■ **DATA EXTRACTS**

========

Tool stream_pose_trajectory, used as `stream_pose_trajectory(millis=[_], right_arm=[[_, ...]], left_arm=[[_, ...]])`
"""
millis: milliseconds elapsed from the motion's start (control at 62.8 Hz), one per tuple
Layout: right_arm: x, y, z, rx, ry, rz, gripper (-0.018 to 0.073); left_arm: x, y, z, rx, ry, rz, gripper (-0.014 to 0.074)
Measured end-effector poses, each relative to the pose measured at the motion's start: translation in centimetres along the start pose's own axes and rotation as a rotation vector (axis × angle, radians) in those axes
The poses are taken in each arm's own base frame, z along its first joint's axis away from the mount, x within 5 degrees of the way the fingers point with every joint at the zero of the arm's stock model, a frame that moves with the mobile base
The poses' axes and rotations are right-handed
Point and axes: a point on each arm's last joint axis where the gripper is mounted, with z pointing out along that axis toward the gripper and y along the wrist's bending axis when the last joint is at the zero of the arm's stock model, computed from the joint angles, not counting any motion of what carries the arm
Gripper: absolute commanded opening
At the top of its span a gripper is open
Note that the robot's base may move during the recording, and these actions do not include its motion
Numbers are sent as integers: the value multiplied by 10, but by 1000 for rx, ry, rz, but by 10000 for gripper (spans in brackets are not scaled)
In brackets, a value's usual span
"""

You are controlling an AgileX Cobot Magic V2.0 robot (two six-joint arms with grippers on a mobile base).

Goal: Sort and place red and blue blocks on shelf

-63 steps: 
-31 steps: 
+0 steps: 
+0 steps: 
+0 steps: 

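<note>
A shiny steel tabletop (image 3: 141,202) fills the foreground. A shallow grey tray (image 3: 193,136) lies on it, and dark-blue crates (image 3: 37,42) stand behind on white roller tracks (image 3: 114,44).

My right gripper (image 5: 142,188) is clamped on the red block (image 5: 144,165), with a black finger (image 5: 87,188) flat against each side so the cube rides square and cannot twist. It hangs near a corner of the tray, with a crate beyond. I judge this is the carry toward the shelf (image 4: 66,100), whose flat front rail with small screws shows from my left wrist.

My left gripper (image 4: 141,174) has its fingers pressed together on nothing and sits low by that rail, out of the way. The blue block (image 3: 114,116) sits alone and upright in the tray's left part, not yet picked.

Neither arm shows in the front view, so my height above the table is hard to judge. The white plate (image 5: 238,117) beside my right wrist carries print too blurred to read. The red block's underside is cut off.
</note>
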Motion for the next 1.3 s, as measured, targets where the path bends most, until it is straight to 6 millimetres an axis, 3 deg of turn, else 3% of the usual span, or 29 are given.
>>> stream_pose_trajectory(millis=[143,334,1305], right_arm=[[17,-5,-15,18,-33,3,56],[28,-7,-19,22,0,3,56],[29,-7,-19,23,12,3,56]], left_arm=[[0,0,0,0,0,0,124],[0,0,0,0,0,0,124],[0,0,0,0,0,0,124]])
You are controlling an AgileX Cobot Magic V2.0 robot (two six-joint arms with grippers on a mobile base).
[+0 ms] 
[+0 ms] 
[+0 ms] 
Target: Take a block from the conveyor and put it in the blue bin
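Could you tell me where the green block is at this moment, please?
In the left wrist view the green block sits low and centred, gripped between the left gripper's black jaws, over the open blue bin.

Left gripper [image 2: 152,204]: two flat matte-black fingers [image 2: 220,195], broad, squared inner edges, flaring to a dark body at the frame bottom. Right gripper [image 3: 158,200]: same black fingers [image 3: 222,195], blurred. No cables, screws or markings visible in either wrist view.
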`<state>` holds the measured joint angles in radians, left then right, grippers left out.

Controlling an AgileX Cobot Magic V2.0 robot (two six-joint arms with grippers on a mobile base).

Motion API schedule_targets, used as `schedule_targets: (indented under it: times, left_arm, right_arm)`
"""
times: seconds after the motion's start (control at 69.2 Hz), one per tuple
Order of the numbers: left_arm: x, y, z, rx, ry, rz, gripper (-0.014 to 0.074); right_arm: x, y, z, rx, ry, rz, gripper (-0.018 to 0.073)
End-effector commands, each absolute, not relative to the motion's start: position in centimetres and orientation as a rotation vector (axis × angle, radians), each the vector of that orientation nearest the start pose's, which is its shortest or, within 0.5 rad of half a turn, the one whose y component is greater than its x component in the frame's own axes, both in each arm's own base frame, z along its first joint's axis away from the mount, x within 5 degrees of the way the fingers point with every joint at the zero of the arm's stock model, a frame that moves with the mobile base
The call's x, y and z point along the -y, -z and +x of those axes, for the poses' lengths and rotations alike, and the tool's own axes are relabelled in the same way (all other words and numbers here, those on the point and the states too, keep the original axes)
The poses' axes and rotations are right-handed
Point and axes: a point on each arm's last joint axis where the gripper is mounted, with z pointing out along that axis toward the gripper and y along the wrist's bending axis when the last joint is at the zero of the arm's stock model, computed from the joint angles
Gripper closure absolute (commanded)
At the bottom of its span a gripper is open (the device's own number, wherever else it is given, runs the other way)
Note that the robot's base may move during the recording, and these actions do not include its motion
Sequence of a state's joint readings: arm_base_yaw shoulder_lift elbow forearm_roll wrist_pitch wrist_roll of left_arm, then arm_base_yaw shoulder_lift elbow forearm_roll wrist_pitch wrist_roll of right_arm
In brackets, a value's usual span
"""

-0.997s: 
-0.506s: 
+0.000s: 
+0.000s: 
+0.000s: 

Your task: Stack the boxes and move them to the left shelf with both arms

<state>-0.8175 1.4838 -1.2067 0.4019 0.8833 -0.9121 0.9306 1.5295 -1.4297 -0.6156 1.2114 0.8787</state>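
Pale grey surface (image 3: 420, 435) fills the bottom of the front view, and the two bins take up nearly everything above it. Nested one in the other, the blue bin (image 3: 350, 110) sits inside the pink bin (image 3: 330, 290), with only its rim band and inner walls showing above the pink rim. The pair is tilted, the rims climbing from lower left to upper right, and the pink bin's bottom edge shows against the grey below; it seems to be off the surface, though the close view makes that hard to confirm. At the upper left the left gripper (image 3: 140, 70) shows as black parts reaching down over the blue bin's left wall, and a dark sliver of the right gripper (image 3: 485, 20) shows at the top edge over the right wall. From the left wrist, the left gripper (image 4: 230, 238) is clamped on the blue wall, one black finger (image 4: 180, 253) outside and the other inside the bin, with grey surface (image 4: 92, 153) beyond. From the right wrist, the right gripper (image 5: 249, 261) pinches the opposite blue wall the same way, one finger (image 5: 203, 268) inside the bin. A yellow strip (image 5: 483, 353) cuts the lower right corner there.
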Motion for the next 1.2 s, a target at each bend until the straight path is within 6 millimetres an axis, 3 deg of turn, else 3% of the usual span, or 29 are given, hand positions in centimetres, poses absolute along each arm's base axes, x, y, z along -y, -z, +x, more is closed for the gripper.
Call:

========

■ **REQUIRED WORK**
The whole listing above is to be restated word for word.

■ **EXERCISE OUTPUT**
Tool stream_pose_trajectory, used as `stream_pose_trajectory(millis=[_], right_arm=[[_, ...]], left_arm=[[_, ...]])`
"""
millis: milliseconds elapsed from the motion's start (control at 62.8 Hz), one per tuple
Layout: right_arm: x, y, z, rx, ry, rz, gripper (-0.018 to 0.073); left_arm: x, y, z, rx, ry, rz, gripper (-0.014 to 0.074)
Measured end-effector poses, each relative to the pose measured at the motion's start: translation in centimetres along the start pose's own axes and rotation as a rotation vector (axis × angle, radians) in those axes
The poses are taken in each arm's own base frame, z along its first joint's axis away from the mount, x within 5 degrees of the way the fingers point with every joint at the zero of the arm's stock model, a frame that moves with the mobile base
The poses' axes and rotations are right-handed
Point and axes: a point on each arm's last joint axis where the gripper is mounted, with z pointing out along that axis toward the gripper and y along the wrist's bending axis when the last joint is at the zero of the arm's stock model, computed from the joint angles, not counting any motion of what carries the arm
Gripper: absolute commanded opening
At the top of its span a gripper is open
Note that the robot's base may move during the recording, and these actions do not include its motion
Numbers are sent as integers: the value multiplied by 10, but by 1000 for rx, ry, rz, but by 10000 for gripper (spans in brackets are not scaled)
In brackets, a value's usual span
"""

You are controlling an AgileX Cobot Magic V2.0 robot (two six-joint arms with grippers on a mobile base).

Goal: Sort and place red and blue blocks on shelf

-63 steps: 
-31 steps: 
+0 steps: 
+0 steps: 
+0 steps: 

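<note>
A shiny steel tabletop (image 3: 141,202) fills the foreground. A shallow grey tray (image 3: 193,136) lies on it, and dark-blue crates (image 3: 37,42) stand behind on white roller tracks (image 3: 114,44).

My right gripper (image 5: 142,188) is clamped on the red block (image 5: 144,165), with a black finger (image 5: 87,188) flat against each side so the cube rides square and cannot twist. It hangs near a corner of the tray, with a crate beyond. I judge this is the carry toward the shelf (image 4: 66,100), whose flat front rail with small screws shows from my left wrist.

My left gripper (image 4: 141,174) has its fingers pressed together on nothing and sits low by that rail, out of the way. The blue block (image 3: 114,116) sits alone and upright in the tray's left part, not yet picked.

Neither arm shows in the front view, so my height above the table is hard to judge. The white plate (image 5: 238,117) beside my right wrist carries print too blurred to read. The red block's underside is cut off.
</note>
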Motion for the next 1.3 s, as measured, targets where the path bends most, until it is straight to 6 millimetres an axis, 3 deg of turn, else 3% of the usual span, or 29 are given.
>>> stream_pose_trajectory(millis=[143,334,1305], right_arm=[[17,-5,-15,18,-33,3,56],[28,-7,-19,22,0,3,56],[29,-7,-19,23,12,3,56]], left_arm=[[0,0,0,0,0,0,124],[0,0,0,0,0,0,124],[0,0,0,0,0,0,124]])
You are controlling an AgileX Cobot Magic V2.0 robot (two six-joint arms with grippers on a mobile base).
[+0 ms] 
[+0 ms] 
[+0 ms] 
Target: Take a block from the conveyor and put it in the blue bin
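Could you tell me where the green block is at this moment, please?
In the left wrist view the green block sits low and centred, gripped between the left gripper's black jaws, over the open blue bin.

Left gripper [image 2: 152,204]: two flat matte-black fingers [image 2: 220,195], broad, squared inner edges, flaring to a dark body at the frame bottom. Right gripper [image 3: 158,200]: same black fingers [image 3: 222,195], blurred. No cables, screws or markings visible in either wrist view.
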`<state>` holds the measured joint angles in radians, left then right, grippers left out.

Controlling an AgileX Cobot Magic V2.0 robot (two six-joint arms with grippers on a mobile base).

Motion API schedule_targets, used as `schedule_targets: (indented under it: times, left_arm, right_arm)`
"""
times: seconds after the motion's start (control at 69.2 Hz), one per tuple
Order of the numbers: left_arm: x, y, z, rx, ry, rz, gripper (-0.014 to 0.074); right_arm: x, y, z, rx, ry, rz, gripper (-0.018 to 0.073)
End-effector commands, each absolute, not relative to the motion's start: position in centimetres and orientation as a rotation vector (axis × angle, radians), each the vector of that orientation nearest the start pose's, which is its shortest or, within 0.5 rad of half a turn, the one whose y component is greater than its x component in the frame's own axes, both in each arm's own base frame, z along its first joint's axis away from the mount, x within 5 degrees of the way the fingers point with every joint at the zero of the arm's stock model, a frame that moves with the mobile base
The call's x, y and z point along the -y, -z and +x of those axes, for the poses' lengths and rotations alike, and the tool's own axes are relabelled in the same way (all other words and numbers here, those on the point and the states too, keep the original axes)
The poses' axes and rotations are right-handed
Point and axes: a point on each arm's last joint axis where the gripper is mounted, with z pointing out along that axis toward the gripper and y along the wrist's bending axis when the last joint is at the zero of the arm's stock model, computed from the joint angles
Gripper closure absolute (commanded)
At the bottom of its span a gripper is open (the device's own number, wherever else it is given, runs the other way)
Note that the robot's base may move during the recording, and these actions do not include its motion
Sequence of a state's joint readings: arm_base_yaw shoulder_lift elbow forearm_roll wrist_pitch wrist_roll of left_arm, then arm_base_yaw shoulder_lift elbow forearm_roll wrist_pitch wrist_roll of right_arm
In brackets, a value's usual span
"""

-0.997s: 
-0.506s: 
+0.000s: 
+0.000s: 
+0.000s: 

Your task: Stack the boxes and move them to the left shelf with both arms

<state>-0.8175 1.4838 -1.2067 0.4019 0.8833 -0.9121 0.9306 1.5295 -1.4297 -0.6156 1.2114 0.8787</state>
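Pale grey surface (image 3: 420, 435) fills the bottom of the front view, and the two bins take up nearly everything above it. Nested one in the other, the blue bin (image 3: 350, 110) sits inside the pink bin (image 3: 330, 290), with only its rim band and inner walls showing above the pink rim. The pair is tilted, the rims climbing from lower left to upper right, and the pink bin's bottom edge shows against the grey below; it seems to be off the surface, though the close view makes that hard to confirm. At the upper left the left gripper (image 3: 140, 70) shows as black parts reaching down over the blue bin's left wall, and a dark sliver of the right gripper (image 3: 485, 20) shows at the top edge over the right wall. From the left wrist, the left gripper (image 4: 230, 238) is clamped on the blue wall, one black finger (image 4: 180, 253) outside and the other inside the bin, with grey surface (image 4: 92, 153) beyond. From the right wrist, the right gripper (image 5: 249, 261) pinches the opposite blue wall the same way, one finger (image 5: 203, 268) inside the bin. A yellow strip (image 5: 483, 353) cuts the lower right corner there.
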Motion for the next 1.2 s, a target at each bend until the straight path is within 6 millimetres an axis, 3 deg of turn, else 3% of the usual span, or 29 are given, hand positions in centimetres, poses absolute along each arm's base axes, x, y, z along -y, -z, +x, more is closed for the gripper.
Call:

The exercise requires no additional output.